_EXERCISE DESCRIPTION_.
Report back every line of the entries that contains "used", exactly as written.

_DATA FOR THIS EXERCISE_.
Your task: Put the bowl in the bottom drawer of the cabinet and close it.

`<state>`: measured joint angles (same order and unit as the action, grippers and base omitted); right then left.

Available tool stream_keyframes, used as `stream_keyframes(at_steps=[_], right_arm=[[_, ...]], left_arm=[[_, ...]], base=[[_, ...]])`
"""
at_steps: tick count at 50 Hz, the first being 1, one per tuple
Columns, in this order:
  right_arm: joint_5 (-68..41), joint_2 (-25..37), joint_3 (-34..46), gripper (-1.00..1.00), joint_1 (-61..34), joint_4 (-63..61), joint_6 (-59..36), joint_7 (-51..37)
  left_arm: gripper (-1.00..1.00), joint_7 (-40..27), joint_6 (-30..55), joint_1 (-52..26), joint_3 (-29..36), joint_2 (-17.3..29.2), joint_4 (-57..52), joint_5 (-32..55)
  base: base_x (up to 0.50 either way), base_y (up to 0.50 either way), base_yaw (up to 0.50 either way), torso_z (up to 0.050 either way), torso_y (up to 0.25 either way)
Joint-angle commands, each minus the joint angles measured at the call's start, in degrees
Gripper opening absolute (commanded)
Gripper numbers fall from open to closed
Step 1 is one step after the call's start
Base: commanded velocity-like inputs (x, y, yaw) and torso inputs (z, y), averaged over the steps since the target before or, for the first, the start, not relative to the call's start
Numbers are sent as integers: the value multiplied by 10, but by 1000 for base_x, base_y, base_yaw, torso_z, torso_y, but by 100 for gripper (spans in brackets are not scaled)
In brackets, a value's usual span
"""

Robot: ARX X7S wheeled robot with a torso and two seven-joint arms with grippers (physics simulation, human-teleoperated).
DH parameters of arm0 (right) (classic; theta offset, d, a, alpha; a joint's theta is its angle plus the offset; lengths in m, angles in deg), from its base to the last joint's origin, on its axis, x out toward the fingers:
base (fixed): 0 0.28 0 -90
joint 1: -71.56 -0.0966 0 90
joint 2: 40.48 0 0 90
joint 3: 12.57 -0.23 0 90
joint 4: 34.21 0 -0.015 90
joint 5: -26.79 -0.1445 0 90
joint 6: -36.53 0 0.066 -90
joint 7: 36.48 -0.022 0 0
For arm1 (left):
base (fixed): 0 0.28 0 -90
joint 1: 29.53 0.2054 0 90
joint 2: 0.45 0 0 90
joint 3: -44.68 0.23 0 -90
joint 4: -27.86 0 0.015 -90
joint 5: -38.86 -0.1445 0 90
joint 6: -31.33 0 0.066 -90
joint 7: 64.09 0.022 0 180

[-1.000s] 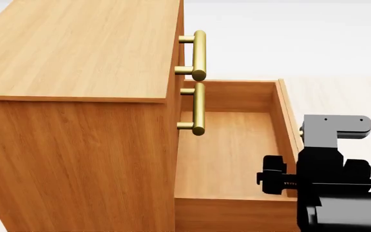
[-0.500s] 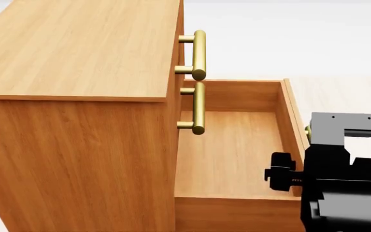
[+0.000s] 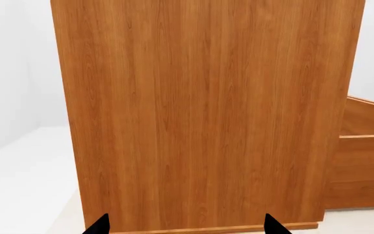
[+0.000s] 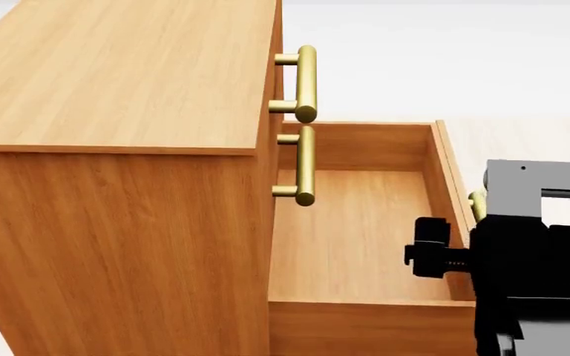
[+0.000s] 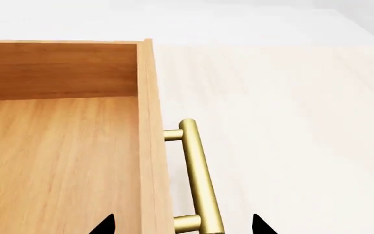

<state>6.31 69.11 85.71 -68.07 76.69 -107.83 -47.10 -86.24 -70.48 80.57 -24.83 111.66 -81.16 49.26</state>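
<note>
Before the robot stands the cabinet, its bottom drawer pulled wide open with bare wood inside. Over the drawer's front edge hangs the right hand, fingertips spread to either side of the brass handle, gripping nothing. Facing the cabinet's side panel, the left hand is likewise released. No bowl shows anywhere.

no legible text, labels or nos. anywhere
</note>
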Motion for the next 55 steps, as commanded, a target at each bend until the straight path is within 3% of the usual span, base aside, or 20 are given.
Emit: stream_keyframes(at_steps=[1,32,55], right_arm=[[-26,23,-13,100,40,-142,-21,7],[-10,56,-84,100,62,-267,-40,-85],[14,57,-156,100,85,-267,-43,-163]], left_arm=[[100,-2,1,-1,1,2,-1,2],[100,2,-15,4,8,10,-6,4],[100,3,-23,-5,15,10,9,-5]], base=[[0,0,0,0,0],[0,0,0,0,0],[0,0,0,0,0]])
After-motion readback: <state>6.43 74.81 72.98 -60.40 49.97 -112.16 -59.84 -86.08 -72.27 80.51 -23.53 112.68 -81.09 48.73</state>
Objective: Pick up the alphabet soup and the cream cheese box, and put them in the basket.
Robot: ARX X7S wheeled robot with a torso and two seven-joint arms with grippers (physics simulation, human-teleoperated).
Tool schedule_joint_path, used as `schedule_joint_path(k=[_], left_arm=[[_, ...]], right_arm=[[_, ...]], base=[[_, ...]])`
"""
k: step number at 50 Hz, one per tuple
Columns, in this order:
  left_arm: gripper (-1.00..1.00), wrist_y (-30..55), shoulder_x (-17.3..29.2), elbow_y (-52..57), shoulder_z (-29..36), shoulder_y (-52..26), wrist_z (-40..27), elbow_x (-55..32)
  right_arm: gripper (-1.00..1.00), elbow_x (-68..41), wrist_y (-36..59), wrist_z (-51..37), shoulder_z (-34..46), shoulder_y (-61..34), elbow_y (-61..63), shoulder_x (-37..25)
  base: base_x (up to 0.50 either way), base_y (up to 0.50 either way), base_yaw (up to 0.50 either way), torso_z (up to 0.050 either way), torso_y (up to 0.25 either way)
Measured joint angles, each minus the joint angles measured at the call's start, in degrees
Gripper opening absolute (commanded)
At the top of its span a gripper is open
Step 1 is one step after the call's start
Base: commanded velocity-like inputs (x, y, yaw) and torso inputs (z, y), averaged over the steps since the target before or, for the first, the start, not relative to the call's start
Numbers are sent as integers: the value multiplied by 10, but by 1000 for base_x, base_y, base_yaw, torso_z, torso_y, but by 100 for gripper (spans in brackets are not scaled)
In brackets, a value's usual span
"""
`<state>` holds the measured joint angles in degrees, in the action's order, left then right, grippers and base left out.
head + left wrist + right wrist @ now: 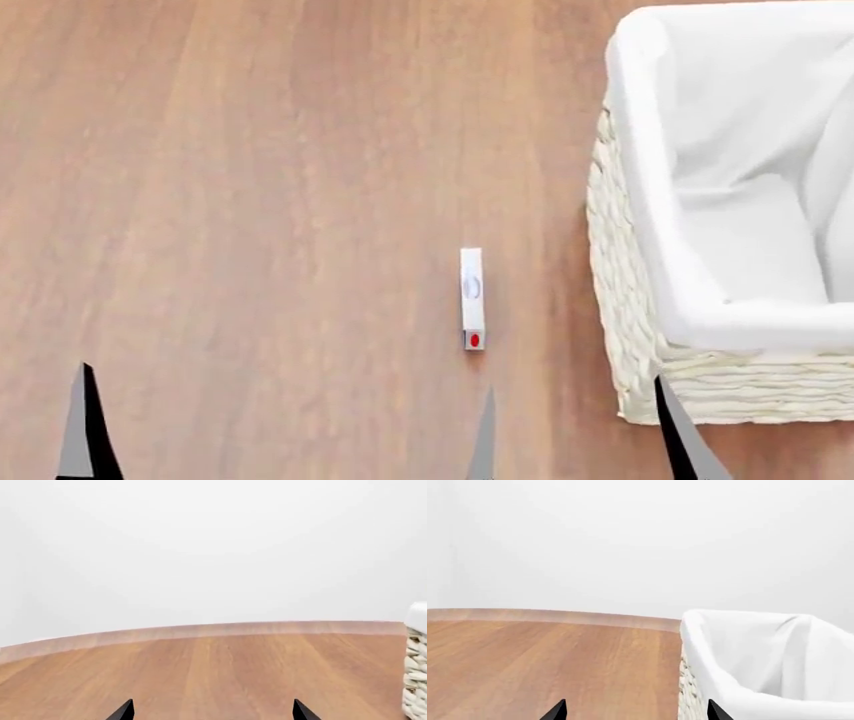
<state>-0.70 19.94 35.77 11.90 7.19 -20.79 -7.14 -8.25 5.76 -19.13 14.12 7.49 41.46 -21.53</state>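
On the head view, going from the left, one dark fingertip of the left gripper (87, 425) pokes up from the bottom edge over the wooden table (267, 200). Only that one tip shows here. The left wrist view shows two tips of the left gripper (212, 711) set well apart with bare wood between them, so this claw stands wide and holds nothing.

Further right on the head view, the cream cheese box (471, 298) rests on its thin edge on the table, its red mark at the near end, near the basket (627, 290) but apart from it. Neither wrist view shows the box.

The right gripper (577, 435) shows two tips at the bottom edge, one below the box and one over the basket's near corner. On the right wrist view the right gripper (636, 710) is likewise spread wide and empty, with the basket (747, 660) and its white liner just ahead. The soup can appears in no view.
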Motion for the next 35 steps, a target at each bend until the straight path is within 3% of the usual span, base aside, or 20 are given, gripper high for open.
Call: schedule_joint_path(k=[12, 35], left_arm=[[100, -7, 2, 4, -1, 2, -1, -10], [100, -14, 6, 4, 0, 3, -1, -21]], right_arm=[[100, -2, 13, -4, 0, -6, 7, -3], [100, 2, 28, -9, 7, -12, 13, -8]], base=[[0, 0, -12, 0, 0], [0, 0, -224, 0, 0]])
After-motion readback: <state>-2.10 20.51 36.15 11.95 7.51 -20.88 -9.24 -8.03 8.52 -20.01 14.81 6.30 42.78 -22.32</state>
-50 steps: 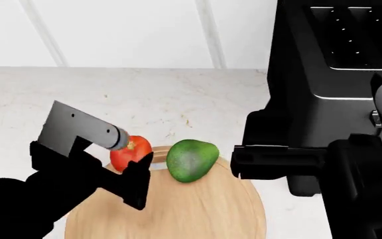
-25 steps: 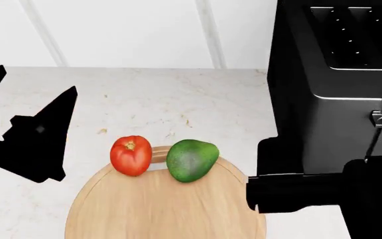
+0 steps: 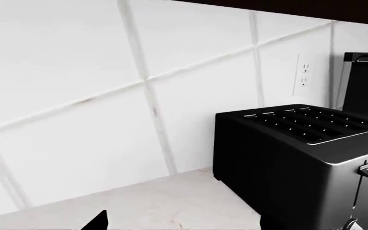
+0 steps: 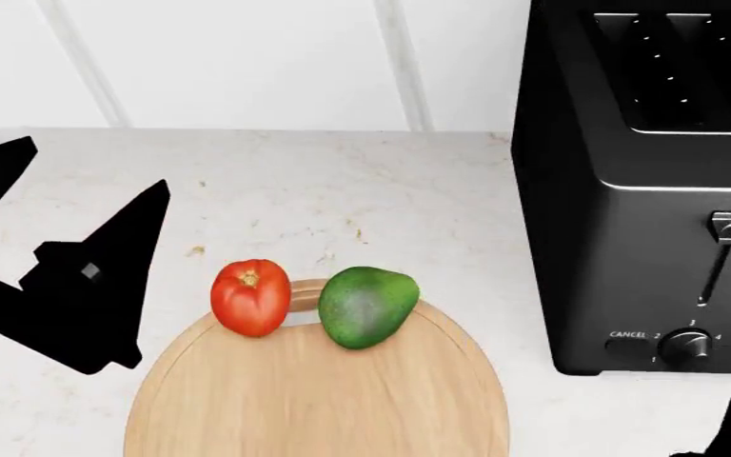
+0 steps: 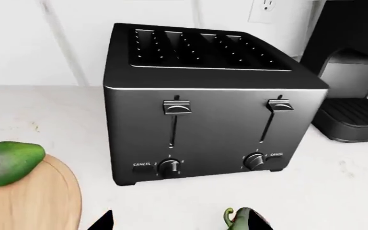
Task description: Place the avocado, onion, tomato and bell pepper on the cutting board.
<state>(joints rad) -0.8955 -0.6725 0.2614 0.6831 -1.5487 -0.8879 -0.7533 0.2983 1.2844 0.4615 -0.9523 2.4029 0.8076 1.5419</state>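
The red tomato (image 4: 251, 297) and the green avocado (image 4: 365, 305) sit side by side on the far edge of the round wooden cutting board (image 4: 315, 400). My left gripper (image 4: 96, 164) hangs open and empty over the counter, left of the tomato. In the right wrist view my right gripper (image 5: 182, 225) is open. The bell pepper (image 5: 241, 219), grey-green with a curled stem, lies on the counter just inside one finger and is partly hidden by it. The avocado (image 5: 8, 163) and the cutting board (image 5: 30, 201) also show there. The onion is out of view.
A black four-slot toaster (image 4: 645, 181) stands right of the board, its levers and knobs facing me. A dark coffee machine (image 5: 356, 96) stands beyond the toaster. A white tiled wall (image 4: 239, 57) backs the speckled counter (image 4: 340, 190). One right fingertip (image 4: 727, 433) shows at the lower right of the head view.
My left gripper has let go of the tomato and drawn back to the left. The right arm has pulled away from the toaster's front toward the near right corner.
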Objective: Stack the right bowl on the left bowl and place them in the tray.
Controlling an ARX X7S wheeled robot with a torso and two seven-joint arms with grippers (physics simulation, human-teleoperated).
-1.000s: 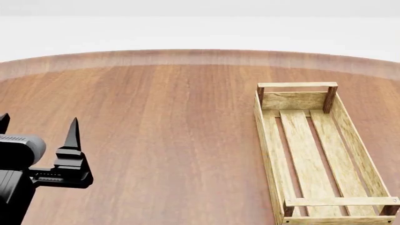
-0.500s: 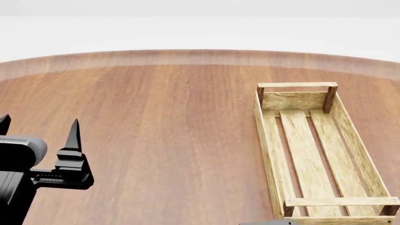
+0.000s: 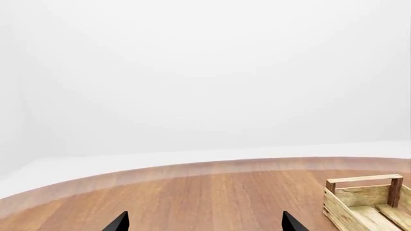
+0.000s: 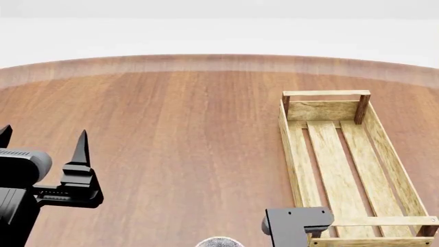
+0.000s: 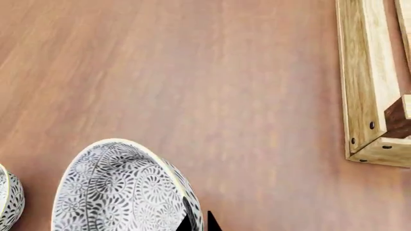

_RESPONSE_.
Available tool stream_keyframes, used as `stream_keyframes(at_steps=[_], right_arm=[[_, ...]], left_arm=[[_, ...]], base=[[_, ...]])`
Tool schedule_joint_path, used as `schedule_joint_path(k=[_], left_arm=[[_, ...]], right_arm=[[_, ...]], base=[[_, ...]])`

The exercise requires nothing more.